[Work item]: Return all of the material, keeping each line exactly as it is.
━━━━━ Source data ━━━━━
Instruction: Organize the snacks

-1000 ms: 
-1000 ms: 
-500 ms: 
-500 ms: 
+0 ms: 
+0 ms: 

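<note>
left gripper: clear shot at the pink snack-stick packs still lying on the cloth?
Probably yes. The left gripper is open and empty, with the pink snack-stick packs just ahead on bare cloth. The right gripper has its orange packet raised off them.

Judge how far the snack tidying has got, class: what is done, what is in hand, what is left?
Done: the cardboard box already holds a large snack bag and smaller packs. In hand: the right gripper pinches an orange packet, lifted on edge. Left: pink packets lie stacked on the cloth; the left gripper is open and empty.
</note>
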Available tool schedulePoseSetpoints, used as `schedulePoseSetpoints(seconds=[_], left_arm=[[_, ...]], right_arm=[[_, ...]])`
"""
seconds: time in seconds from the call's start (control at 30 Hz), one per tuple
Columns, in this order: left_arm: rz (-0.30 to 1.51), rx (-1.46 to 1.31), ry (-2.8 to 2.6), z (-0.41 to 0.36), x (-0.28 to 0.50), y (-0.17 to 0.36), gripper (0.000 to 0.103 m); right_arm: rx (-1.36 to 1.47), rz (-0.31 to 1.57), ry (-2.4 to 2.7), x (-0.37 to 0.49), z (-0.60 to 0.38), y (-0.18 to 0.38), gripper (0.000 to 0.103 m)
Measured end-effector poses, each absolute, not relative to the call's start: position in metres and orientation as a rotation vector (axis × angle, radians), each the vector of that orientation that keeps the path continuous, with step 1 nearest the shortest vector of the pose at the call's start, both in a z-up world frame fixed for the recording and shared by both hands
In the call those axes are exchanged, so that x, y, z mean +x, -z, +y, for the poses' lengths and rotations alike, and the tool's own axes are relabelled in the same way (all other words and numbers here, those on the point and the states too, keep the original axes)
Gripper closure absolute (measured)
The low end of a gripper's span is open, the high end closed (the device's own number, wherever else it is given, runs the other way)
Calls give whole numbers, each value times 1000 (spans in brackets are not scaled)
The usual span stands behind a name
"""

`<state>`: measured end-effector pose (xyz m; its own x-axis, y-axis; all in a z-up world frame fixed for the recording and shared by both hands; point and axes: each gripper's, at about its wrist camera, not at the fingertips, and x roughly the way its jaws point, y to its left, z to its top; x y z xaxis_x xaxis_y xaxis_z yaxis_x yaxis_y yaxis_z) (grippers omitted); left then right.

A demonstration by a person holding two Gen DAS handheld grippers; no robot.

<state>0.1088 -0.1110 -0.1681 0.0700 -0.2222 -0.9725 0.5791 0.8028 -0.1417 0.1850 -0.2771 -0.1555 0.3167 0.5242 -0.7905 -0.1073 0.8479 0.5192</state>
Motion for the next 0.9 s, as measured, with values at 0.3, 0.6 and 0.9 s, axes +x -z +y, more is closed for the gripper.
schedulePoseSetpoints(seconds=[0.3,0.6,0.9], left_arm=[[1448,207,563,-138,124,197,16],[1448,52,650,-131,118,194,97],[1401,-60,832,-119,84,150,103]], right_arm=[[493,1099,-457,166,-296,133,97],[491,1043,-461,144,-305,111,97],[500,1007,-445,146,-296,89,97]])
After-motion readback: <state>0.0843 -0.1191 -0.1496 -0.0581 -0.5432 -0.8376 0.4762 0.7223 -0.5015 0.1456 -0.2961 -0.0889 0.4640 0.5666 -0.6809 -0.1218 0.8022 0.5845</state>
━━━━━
[The completed task]:
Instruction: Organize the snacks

-1000 ms: 
-1000 ms: 
-500 ms: 
-500 ms: 
+0 ms: 
+0 ms: 

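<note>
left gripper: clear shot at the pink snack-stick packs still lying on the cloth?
Probably yes. The left gripper is open and empty, with the pink snack-stick packs just ahead on bare cloth. The right gripper has its orange packet raised off them.

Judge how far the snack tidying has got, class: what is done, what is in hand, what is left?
Done: the cardboard box already holds a large snack bag and smaller packs. In hand: the right gripper pinches an orange packet, lifted on edge. Left: pink packets lie stacked on the cloth; the left gripper is open and empty.
</note>
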Available tool schedulePoseSetpoints, used as `schedulePoseSetpoints(seconds=[_], left_arm=[[_, ...]], right_arm=[[_, ...]])`
"""
seconds: time in seconds from the call's start (control at 30 Hz), one per tuple
Columns, in this order: left_arm: rz (-0.30 to 1.51), rx (-1.46 to 1.31), ry (-2.8 to 2.6), z (-0.41 to 0.36), x (-0.28 to 0.50), y (-0.17 to 0.36), gripper (0.000 to 0.103 m); right_arm: rx (-1.36 to 1.47), rz (-0.31 to 1.57), ry (-2.4 to 2.7), x (-0.37 to 0.49), z (-0.60 to 0.38), y (-0.18 to 0.38), gripper (0.000 to 0.103 m)
Measured end-effector poses, each absolute, not relative to the call's start: position in metres and orientation as a rotation vector (axis × angle, radians), each the vector of that orientation that keeps the path continuous, with step 1 nearest the shortest vector of the pose at the call's start, both in a z-up world frame fixed for the recording and shared by both hands
In the call those axes are exchanged, so that x, y, z mean +x, -z, +y, for the poses' lengths and rotations alike, and the tool's own axes are relabelled in the same way (all other words and numbers here, those on the point and the states too, keep the original axes)
Gripper closure absolute (measured)
The low end of a gripper's span is open, the high end closed (the device's own number, wherever else it is given, runs the other way)
Calls give whole numbers, each value times 1000 (spans in brackets are not scaled)
The usual span stands behind a name
"""

`<state>`: measured end-effector pose (xyz m; its own x-axis, y-axis; all in a z-up world frame fixed for the recording and shared by both hands; point and axes: each gripper's, at about its wrist camera, not at the fingertips, and x roughly the way its jaws point, y to its left, z to its top; x y z xaxis_x xaxis_y xaxis_z yaxis_x yaxis_y yaxis_z) (grippers omitted); left then right.

A demonstration by a person holding two Gen DAS handheld grippers; no robot.

<state>0.1088 -0.1110 -0.1681 0.0700 -0.2222 -0.9725 0.5791 0.8028 -0.1417 0.1850 -0.2771 -0.1555 0.3167 0.5242 -0.7905 -0.1073 0.8479 0.5192</state>
Motion for the next 0.9 s, as measured, with values at 0.3, 0.6 and 0.9 s, axes +x -z +y, more is closed for the gripper.
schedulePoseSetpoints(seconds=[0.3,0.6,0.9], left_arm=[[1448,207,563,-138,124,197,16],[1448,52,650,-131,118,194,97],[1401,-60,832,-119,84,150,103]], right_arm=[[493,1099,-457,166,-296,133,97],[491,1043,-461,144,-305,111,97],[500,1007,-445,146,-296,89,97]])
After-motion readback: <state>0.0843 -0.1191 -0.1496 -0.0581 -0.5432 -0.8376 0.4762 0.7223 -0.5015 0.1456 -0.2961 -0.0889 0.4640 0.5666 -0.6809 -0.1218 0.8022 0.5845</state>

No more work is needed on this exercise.